O sr. Conde de Rio Maior: - Eu não disse isso.
O Orador: - Oppõe á opinião do sr. conde de serem as categorias contra a carta a sua propria opinião - é de que a não offendem em cousa alguma. Se lhe disser que é uma opinião contra a outra, dirá que tem com tudo a differença de que esta concorda bem com a carta, e até com a maioria dos paizes constitucionaes, incluindo a Hespanha.
O sr. Visconde da Praia Grande: - Mando para a mesa um parecer da commissão de marinha.
Leu-se na, mesa, e mandou-se imprimir.
O sr. Presidente: - A ordem do dia para ámanhã 3 do corrente, é a continuação da que estava dada para hoje e mais o parecer n.° 282.

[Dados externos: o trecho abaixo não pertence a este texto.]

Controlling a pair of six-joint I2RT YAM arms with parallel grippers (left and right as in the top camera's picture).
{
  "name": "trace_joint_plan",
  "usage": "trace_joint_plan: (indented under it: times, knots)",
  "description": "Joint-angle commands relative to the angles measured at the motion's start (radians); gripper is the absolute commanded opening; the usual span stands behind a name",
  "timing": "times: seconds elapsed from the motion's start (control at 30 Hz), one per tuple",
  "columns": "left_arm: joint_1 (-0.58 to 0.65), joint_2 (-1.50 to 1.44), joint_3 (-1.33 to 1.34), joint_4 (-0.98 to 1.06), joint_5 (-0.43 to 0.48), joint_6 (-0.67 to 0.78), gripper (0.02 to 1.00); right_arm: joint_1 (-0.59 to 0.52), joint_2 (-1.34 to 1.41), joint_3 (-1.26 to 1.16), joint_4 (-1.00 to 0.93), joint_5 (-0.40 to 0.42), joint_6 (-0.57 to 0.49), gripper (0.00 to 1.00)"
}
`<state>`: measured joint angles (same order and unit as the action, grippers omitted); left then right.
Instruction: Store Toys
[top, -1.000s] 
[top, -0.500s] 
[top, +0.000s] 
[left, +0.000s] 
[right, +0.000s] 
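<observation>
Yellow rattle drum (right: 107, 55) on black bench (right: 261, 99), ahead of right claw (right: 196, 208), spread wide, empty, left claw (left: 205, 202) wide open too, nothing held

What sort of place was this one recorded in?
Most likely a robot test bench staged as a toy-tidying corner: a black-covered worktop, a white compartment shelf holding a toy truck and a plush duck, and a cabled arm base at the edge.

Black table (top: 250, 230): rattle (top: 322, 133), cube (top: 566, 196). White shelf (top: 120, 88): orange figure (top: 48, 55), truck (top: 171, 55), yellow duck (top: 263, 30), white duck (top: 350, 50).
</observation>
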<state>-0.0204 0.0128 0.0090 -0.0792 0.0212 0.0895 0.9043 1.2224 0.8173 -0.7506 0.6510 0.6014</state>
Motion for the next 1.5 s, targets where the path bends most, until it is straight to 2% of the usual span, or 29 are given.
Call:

Ficam com a palavra os srs. Vaz Preto e conde de Rio Maior.
Está levantada a sessão.
Eram cinco horas e dez minutos da tarde.
Dignos pares presentes na sessão de 2 de abril de 1878
Exmos. srs.: Duque d'Avila e de Bolama; Cardeal Patriarcha; Duque de Palmella; Marquezes, de Ficalho, de Fronteira, de Sabugosa, de Vallada, do Vianna, de Mon-falim; Condes, do Casal Ribeiro, de Cavalleiros, de Paraty, da Ribeira Grande, de Rio Maior, de Cabral, do Bomfim, das Alcaçovas, do Farrobo; Viscondes, de Alves de Sá, de Bivar, de Fonte Arcada, de Porto Covo, da Praia Grande, de Seabra, de Seisal, da Silva Carvalho, de Soares Franco, da Praia, dos Olivaes; D. Affonso do Serpa, Mello e Carvalho, Barros e Sá, D. Antonio de Mello, Fontes Pereira de Mello, Paiva Pereira, Serpa Pimentel, Costa Lobo, Xavier da Silva, Palmeirim, Carlos Bento, Barreiros, Larcher, Mártens Ferrão, Ornellas, Pinto Bastos, Reis e Vasconcellos, Vaz Preto, Franzini, Menezes Pitta, Sequeira Pinto, Sousa Pinto.